◆ WHAT TO PRODUCE
Only the lines below from the one containing "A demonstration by" to the one containing "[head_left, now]" should be repeated, both included and unchanged.
---------- INFORMATION PROVIDED
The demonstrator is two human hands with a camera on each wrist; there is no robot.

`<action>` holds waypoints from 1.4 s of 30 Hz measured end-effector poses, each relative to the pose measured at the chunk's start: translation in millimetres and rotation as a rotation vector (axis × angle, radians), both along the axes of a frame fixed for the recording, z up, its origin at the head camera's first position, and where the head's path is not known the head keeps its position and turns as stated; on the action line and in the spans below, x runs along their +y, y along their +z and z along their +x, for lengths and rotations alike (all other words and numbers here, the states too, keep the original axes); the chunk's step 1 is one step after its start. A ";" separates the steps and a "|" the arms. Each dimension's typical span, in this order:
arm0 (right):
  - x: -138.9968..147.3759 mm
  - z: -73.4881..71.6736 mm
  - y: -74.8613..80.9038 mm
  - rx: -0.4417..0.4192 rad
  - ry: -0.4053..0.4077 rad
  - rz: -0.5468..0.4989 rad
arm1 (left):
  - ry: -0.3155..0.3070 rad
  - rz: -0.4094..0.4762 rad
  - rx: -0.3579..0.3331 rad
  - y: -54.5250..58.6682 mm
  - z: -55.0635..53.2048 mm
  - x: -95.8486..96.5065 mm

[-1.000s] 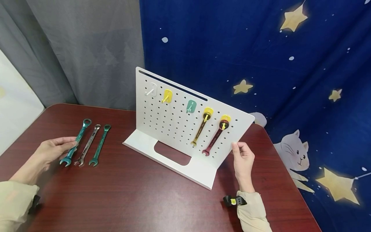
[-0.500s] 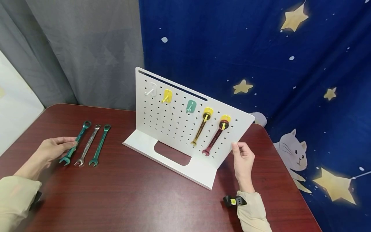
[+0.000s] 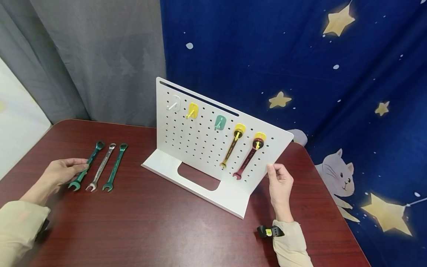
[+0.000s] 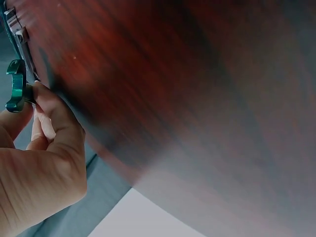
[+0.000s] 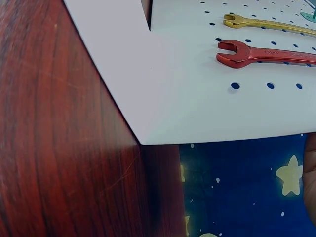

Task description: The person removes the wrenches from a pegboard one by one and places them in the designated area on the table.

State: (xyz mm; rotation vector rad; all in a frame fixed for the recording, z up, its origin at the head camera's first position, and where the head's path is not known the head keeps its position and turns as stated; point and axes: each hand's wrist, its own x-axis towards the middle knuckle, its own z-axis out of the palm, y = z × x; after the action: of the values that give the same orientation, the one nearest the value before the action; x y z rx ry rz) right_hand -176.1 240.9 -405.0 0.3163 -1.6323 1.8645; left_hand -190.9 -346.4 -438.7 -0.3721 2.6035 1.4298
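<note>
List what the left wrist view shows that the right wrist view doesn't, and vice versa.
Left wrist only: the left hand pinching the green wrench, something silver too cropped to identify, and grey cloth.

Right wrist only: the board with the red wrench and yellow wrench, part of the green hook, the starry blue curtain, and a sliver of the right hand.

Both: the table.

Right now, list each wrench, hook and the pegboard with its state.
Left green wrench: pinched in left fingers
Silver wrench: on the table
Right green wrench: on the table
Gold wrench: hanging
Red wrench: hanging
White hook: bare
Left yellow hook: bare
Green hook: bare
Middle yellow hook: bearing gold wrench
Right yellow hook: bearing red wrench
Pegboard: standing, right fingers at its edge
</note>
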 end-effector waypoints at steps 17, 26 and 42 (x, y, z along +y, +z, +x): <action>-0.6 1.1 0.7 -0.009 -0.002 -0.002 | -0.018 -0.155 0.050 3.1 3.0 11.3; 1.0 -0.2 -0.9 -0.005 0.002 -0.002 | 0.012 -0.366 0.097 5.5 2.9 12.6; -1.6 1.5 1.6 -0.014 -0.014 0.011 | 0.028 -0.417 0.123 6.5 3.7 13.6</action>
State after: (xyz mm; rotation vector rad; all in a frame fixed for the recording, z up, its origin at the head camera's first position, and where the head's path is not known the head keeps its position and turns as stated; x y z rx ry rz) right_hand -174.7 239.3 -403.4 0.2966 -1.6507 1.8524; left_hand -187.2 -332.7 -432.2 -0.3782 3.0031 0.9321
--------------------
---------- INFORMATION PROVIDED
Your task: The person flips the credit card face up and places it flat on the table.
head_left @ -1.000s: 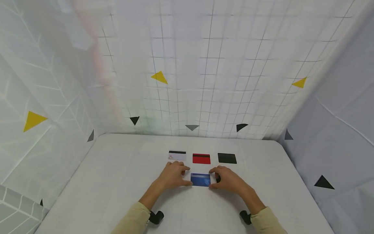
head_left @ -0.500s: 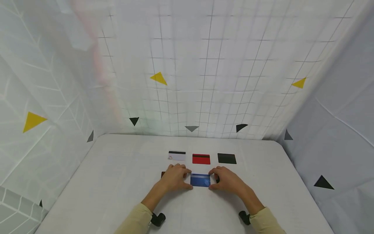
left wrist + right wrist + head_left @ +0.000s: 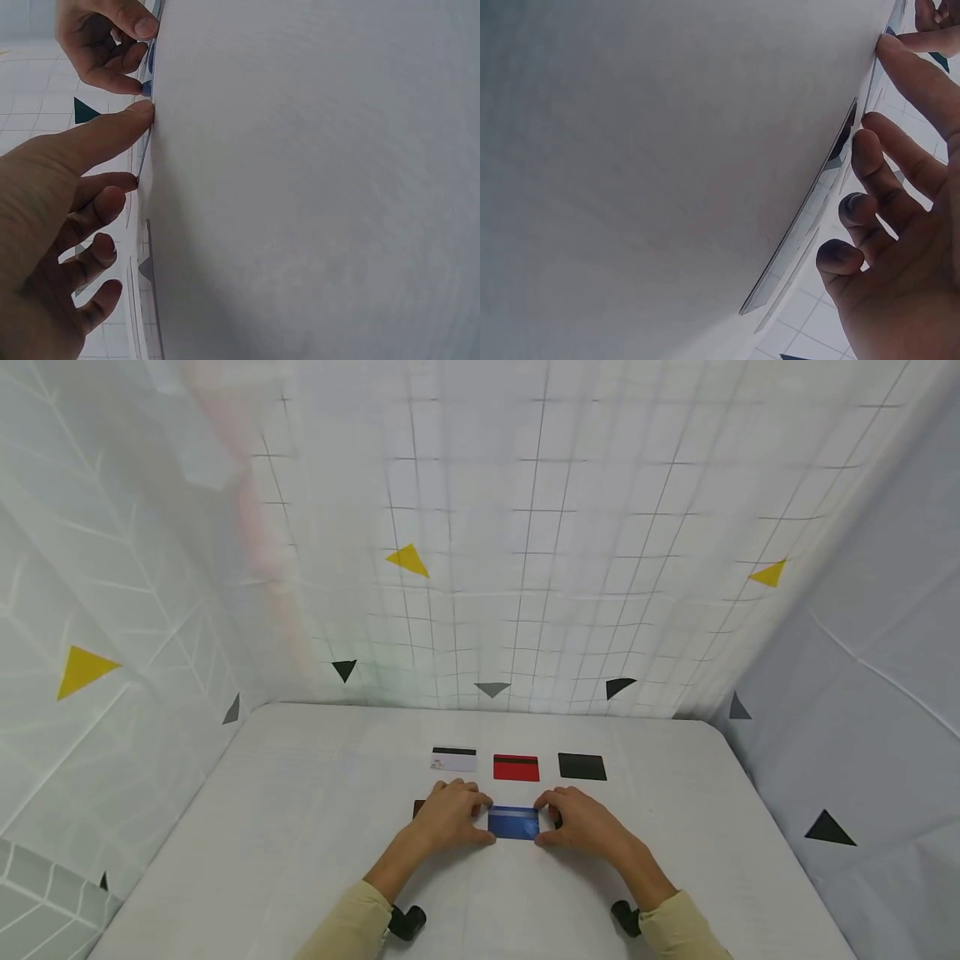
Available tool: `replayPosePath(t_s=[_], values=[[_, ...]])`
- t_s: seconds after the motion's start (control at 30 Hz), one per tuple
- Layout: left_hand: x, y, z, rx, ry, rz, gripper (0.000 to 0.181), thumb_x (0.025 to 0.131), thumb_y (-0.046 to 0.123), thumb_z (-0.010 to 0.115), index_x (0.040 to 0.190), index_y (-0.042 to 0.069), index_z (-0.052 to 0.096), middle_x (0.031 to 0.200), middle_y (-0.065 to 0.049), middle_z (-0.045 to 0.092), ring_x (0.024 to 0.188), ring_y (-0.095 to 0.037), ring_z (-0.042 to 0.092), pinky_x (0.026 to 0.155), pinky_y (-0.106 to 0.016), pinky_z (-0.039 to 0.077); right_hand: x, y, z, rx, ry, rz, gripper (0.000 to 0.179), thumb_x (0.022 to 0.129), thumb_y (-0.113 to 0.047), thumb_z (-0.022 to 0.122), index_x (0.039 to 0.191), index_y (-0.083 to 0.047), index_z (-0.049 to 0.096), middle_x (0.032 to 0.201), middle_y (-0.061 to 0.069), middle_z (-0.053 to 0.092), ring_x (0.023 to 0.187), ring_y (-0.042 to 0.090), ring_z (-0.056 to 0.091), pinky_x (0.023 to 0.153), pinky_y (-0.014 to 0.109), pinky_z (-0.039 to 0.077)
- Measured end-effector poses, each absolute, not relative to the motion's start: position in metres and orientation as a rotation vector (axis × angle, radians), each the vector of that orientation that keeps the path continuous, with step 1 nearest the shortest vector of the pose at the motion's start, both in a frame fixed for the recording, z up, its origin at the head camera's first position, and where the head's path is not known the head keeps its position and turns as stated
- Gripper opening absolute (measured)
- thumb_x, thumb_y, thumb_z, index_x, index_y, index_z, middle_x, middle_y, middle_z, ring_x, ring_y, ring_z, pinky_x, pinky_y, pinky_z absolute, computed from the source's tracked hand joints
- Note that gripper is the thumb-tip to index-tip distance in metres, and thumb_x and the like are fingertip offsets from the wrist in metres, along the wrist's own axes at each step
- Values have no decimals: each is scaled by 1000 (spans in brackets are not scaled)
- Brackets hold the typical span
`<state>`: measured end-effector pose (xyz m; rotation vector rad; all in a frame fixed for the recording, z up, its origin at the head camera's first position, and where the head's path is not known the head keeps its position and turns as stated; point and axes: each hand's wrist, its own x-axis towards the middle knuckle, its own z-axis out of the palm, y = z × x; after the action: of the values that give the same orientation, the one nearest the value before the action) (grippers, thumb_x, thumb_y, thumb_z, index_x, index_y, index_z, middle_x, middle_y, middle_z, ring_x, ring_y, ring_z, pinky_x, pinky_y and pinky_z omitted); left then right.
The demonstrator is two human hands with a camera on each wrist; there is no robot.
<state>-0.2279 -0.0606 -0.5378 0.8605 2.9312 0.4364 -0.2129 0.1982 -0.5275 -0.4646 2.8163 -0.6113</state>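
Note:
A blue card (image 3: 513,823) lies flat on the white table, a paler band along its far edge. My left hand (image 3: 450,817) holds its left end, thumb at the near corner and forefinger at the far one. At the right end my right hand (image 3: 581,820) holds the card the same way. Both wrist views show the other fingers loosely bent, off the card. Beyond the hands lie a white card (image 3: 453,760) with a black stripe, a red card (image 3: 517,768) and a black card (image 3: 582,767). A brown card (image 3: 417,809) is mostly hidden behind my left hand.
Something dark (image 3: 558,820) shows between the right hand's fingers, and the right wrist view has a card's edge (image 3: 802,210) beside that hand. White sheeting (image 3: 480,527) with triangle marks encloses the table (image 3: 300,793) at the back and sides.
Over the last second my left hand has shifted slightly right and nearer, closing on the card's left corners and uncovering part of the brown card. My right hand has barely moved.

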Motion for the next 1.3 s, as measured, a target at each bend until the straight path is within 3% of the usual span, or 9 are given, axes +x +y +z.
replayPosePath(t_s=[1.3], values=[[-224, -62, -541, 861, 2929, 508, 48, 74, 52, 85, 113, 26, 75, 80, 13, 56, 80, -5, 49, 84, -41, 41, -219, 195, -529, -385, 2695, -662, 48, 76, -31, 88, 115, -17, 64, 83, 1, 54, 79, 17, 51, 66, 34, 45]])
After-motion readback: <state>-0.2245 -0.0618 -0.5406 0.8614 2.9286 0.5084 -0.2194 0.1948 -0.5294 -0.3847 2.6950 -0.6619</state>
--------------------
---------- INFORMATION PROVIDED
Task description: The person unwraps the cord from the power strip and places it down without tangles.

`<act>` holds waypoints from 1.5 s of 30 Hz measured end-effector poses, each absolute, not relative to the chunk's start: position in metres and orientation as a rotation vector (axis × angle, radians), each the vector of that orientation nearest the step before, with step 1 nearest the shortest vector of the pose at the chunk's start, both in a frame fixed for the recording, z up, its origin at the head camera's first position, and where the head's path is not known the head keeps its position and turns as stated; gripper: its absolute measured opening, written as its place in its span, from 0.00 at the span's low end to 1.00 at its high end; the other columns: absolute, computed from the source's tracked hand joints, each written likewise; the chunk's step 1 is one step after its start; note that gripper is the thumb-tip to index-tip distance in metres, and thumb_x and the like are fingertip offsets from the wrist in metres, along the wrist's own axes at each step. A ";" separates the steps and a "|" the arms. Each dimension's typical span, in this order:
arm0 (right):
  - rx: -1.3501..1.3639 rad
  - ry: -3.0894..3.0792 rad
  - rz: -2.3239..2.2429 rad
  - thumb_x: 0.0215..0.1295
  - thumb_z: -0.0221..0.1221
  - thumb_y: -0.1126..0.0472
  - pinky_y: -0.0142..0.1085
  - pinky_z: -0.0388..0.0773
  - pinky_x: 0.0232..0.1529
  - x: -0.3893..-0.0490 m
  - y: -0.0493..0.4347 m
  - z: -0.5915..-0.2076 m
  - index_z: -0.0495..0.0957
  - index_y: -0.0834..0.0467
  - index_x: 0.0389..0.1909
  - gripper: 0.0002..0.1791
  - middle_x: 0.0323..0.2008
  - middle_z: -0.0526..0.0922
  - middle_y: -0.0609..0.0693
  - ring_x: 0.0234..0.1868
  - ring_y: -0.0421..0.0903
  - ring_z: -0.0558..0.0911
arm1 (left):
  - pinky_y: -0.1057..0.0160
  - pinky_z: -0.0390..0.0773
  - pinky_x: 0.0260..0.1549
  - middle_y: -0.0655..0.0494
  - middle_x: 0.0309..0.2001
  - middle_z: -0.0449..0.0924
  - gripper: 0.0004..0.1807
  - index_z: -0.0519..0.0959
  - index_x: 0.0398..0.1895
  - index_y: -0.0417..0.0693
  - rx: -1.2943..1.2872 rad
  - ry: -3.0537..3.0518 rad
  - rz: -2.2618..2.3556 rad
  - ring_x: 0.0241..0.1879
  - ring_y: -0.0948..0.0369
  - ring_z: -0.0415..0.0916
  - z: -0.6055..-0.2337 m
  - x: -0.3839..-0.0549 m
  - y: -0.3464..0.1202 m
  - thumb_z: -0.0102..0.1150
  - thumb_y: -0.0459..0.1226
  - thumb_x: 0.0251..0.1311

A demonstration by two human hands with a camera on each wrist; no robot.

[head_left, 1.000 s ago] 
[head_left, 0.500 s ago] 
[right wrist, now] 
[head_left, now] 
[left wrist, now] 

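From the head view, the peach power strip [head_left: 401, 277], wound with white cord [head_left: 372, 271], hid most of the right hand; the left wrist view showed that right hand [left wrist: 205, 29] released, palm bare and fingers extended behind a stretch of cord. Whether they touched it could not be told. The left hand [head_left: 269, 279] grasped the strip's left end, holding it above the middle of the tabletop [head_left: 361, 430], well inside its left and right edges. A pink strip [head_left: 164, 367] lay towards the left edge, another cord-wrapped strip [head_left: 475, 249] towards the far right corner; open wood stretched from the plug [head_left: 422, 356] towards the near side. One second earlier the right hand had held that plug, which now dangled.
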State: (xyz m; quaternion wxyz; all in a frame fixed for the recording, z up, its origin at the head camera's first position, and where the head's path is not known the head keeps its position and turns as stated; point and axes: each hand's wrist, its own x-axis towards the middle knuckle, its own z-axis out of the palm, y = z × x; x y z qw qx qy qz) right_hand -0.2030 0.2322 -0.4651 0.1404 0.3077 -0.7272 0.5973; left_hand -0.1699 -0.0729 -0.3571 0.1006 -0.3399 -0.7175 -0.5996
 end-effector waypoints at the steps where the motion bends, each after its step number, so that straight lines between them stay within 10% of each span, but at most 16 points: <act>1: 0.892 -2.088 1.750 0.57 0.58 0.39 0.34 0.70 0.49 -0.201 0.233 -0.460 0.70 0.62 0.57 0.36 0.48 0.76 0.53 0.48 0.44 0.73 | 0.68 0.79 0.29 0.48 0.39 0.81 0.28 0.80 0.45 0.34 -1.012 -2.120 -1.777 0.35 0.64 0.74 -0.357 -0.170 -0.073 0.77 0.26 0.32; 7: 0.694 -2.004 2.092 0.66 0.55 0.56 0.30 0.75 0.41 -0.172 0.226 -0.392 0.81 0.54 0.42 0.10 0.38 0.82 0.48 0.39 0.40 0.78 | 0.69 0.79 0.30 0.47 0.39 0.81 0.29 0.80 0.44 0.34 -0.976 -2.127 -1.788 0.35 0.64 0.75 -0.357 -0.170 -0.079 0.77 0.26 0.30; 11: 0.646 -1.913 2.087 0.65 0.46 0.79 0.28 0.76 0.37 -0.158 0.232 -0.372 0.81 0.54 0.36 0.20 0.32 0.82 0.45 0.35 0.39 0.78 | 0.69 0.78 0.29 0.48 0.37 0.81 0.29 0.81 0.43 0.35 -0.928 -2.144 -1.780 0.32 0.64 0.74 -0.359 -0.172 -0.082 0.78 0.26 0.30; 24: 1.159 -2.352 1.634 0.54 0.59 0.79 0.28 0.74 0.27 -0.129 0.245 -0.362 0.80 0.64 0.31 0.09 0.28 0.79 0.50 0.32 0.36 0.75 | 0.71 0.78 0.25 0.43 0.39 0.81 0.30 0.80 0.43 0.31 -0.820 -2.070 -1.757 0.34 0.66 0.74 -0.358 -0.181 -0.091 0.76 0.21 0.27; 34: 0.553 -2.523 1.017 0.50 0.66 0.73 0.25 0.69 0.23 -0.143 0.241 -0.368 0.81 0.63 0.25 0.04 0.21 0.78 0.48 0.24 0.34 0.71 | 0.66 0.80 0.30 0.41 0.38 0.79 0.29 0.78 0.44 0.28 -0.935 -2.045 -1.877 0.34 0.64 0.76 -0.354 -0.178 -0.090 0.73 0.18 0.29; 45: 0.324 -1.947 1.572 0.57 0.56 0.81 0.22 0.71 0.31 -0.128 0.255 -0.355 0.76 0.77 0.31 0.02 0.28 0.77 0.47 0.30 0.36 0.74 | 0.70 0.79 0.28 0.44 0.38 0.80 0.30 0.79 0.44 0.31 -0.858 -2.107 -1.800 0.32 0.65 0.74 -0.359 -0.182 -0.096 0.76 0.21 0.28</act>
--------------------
◆ EXPECTED ANSWER
A demonstration by two human hands with a camera on each wrist; no robot.

[head_left, 1.000 s ago] 
[head_left, 0.500 s ago] 
[right wrist, now] 
[head_left, now] 

The answer has nothing more to it.